This is the story of three generations of Jewish women, with a special focus on the grand-daughter. The originality of the book is that the five parts reinvent the story of the same woman. She dies as a young baby in the first book. An Intermezzo between each part rethinks what could have happened if the circumstances, small details of life, had been different. And next part illustrates it. So far instance in next part she makes it in childhood but dies as a teen. Etc.

This was a fascinating literary device I thought. Plus the author varies her writing style in between the different parts.  I enjoyed the present tense narrative. Another interesting style element for me was how dialogs are for the most part inserted in the narrative, without quotations marks or dialog punctuation. It gives a remarkable flow to the whole piece.
Also, some parts are written in a very slow mode, for instance when describing life in mourning. Whereas the narration can suddenly accelerate in an awesome way for other parts.

The End of Days p44

Some passages are full of lyricism, for instance when the narrator describes the effect of war on his wife’s face (Book II, chapter 7)
It was neat to find some leitmotivs between the stories, either objects like a stool or expressions like “the end of days.”

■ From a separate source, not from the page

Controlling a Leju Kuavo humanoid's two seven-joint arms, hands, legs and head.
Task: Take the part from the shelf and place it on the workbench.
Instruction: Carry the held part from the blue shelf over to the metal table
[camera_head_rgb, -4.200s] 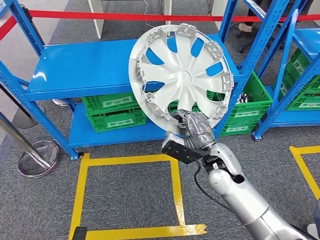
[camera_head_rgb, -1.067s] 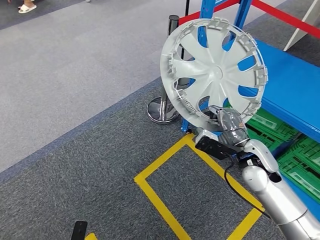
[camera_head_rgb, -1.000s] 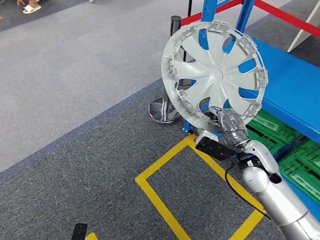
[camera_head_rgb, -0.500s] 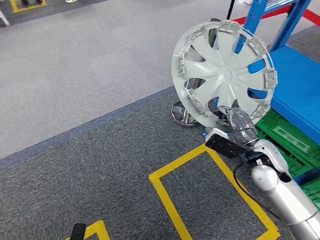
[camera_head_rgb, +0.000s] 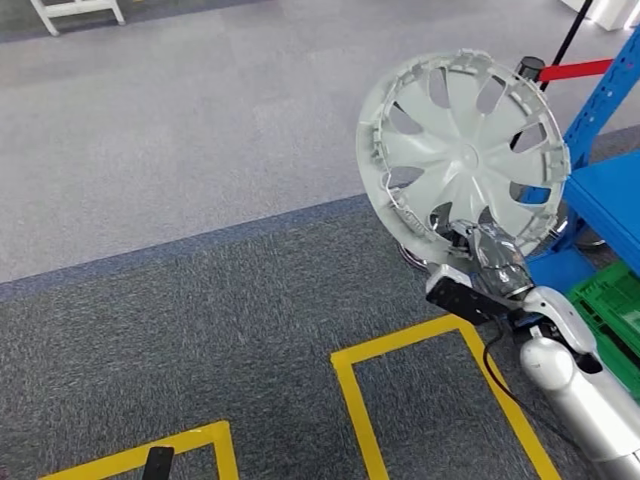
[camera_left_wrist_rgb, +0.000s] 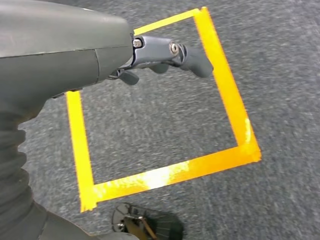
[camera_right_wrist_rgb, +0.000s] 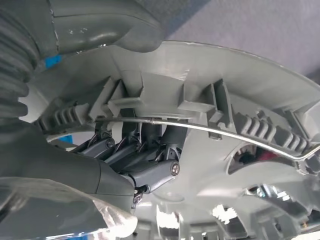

For many years now she has known something that her daughter will soon be forced to learn: A day in which a life comes to an end is still far from being the end of days.
p. 15
The end of a day on which a life has ended is still far from being the end of days.

There are also important themes treated all along, like Jewish traditions, the fate of Jews in Europe, and their perseverance through suffering in all its facets, as referred to in the title and its recurrence throughout the book; immigration (the scene at Ellis Island like people waiting on the Last Judgement if they are going to be accepted in or not was striking – see excerpt above; family relationships; Communism and political situation in Europe after WWII.

VERDICT: Great piece of literature reflecting on life circumstances and how a small detail could change everything. Illustrated with a unique original structure and writing style. Perfect if you enjoy trying something different.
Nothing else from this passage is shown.